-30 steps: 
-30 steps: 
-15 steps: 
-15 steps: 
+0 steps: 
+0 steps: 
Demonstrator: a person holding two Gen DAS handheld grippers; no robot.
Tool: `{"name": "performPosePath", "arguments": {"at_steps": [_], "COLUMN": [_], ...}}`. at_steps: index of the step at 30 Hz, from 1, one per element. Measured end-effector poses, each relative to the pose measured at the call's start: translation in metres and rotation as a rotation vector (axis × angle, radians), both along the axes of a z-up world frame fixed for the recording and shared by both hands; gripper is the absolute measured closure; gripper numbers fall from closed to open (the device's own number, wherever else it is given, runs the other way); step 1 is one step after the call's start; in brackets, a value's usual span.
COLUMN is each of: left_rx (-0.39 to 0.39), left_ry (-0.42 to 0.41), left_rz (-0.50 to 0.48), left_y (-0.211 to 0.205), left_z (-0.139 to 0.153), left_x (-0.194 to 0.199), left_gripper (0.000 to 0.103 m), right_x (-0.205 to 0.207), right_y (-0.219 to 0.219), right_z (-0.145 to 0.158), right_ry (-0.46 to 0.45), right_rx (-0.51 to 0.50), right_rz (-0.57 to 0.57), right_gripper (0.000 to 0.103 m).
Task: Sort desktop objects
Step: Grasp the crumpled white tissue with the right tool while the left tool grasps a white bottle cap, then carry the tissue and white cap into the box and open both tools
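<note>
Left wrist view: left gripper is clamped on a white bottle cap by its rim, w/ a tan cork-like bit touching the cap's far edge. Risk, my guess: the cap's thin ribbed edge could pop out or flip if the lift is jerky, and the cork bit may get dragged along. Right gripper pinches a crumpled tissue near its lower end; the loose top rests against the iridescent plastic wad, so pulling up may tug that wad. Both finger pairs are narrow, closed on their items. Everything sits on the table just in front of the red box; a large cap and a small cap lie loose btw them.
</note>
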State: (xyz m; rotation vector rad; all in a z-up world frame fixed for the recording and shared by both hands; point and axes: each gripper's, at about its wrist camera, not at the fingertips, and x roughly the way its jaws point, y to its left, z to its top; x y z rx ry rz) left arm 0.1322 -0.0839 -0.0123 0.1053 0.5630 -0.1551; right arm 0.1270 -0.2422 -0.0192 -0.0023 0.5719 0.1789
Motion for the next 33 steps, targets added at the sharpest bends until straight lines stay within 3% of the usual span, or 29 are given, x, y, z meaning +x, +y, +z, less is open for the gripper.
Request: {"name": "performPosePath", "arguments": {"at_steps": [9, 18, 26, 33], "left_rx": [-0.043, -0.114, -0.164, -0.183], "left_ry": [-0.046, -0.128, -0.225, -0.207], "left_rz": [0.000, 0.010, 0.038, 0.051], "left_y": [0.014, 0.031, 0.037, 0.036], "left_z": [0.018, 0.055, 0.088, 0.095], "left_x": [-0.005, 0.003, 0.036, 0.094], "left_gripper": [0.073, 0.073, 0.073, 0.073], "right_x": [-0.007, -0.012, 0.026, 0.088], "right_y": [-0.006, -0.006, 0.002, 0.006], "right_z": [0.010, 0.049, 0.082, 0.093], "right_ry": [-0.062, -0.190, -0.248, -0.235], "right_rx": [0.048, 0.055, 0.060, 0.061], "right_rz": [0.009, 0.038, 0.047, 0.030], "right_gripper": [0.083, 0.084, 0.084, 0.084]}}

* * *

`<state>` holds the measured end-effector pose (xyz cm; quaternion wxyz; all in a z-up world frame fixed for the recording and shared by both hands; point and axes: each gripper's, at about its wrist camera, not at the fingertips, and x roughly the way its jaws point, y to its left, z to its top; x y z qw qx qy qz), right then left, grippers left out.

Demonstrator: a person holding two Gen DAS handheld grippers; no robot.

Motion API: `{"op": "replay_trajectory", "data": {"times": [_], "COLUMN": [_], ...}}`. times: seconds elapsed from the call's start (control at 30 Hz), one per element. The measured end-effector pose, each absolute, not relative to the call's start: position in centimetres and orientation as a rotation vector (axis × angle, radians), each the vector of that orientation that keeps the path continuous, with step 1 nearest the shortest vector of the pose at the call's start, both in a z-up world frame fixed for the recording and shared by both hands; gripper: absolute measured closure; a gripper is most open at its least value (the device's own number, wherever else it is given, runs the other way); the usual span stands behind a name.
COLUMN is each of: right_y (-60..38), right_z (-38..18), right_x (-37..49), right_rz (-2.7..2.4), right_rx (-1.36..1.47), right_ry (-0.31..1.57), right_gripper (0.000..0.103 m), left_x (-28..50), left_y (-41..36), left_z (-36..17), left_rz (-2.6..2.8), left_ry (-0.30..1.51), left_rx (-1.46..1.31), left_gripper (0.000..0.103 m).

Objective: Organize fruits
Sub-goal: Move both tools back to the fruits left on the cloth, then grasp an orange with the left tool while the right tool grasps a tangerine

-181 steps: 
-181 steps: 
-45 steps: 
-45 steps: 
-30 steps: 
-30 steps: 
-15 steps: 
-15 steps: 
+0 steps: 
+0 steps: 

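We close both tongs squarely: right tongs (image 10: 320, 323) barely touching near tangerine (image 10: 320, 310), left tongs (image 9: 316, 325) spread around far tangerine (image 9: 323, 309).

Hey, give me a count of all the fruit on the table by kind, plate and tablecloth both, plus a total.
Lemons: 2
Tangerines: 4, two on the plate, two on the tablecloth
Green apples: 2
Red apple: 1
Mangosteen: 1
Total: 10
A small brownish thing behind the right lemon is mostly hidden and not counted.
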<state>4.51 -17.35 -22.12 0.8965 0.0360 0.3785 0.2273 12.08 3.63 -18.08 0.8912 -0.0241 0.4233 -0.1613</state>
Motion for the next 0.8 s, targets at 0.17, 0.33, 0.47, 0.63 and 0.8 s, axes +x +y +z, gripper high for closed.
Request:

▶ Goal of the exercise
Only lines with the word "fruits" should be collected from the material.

▶ Task answer
Objective: Organize fruits
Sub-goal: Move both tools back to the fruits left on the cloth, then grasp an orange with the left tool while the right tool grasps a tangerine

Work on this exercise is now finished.